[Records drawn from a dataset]

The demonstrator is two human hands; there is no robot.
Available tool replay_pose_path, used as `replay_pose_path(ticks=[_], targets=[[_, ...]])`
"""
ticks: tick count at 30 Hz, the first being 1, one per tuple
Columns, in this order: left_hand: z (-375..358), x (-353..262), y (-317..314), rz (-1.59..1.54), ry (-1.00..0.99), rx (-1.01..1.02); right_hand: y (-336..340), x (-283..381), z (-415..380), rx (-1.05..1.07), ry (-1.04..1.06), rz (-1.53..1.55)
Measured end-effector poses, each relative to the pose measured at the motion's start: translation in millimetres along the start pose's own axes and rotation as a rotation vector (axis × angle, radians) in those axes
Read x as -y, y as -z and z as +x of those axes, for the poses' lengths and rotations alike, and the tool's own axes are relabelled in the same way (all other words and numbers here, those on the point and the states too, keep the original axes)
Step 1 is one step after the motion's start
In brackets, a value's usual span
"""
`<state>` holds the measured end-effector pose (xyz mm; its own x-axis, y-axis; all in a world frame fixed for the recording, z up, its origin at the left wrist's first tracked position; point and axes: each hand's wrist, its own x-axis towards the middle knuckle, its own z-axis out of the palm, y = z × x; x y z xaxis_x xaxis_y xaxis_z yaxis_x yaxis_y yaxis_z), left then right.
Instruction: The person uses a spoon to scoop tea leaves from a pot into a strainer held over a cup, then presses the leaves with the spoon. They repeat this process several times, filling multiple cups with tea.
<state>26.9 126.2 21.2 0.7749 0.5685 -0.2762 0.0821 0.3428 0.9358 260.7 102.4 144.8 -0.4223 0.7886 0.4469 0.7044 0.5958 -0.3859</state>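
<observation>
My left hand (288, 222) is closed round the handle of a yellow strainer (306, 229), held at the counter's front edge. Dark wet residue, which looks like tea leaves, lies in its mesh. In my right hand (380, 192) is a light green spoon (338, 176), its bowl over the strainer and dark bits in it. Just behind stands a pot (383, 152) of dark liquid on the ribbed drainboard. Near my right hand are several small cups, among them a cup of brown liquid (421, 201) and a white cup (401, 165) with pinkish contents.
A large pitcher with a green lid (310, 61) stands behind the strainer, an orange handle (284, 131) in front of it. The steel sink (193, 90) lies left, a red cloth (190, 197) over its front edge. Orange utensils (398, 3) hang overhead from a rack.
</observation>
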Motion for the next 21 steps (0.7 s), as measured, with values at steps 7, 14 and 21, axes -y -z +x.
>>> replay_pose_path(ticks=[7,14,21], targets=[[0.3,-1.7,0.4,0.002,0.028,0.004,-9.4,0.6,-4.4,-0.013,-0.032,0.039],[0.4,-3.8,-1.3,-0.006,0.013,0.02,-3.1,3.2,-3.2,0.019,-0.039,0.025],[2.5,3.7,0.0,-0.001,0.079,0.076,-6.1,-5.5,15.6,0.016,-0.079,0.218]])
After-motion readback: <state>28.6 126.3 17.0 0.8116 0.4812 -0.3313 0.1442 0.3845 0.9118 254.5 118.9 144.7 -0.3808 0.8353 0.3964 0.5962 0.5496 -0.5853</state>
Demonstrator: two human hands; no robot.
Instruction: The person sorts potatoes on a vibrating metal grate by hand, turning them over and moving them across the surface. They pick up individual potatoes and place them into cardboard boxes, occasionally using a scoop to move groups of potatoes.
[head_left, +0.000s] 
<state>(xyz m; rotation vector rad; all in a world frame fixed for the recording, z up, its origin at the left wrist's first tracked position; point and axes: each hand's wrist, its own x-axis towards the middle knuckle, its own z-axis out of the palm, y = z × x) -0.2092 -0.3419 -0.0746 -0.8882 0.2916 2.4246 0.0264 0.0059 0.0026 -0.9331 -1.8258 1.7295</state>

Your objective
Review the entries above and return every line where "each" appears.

Answer space
Measured end-effector poses, each relative to the pose measured at the motion's start: translation in millimetres along the start pose's own axes and rotation as a rotation vector (axis × angle, radians) in those axes
`<state>` holds the measured end-effector pose (xyz mm; its own x-axis, y-axis; all in a world frame fixed for the recording, z up, its origin at the left wrist's first tracked position; point and axes: each hand's wrist, its own x-axis towards the middle knuckle, its own z-axis out of the palm, y = z × x; x y z xaxis_x xaxis_y xaxis_z yaxis_x yaxis_y yaxis_z), left then right.
<state>(xyz m; rotation vector rad; all in a world frame fixed for the recording, z up, its origin at the left wrist's first tracked position; point and axes: each hand's wrist, its own x-axis towards the middle knuckle, its own z-axis out of the palm, y = z × x) -0.2092 -0.3419 -0.0746 -0.8882 0.2916 2.4246 0.0264 0.0059 0.0026 -0.9331 -1.8258 1.7295</state>

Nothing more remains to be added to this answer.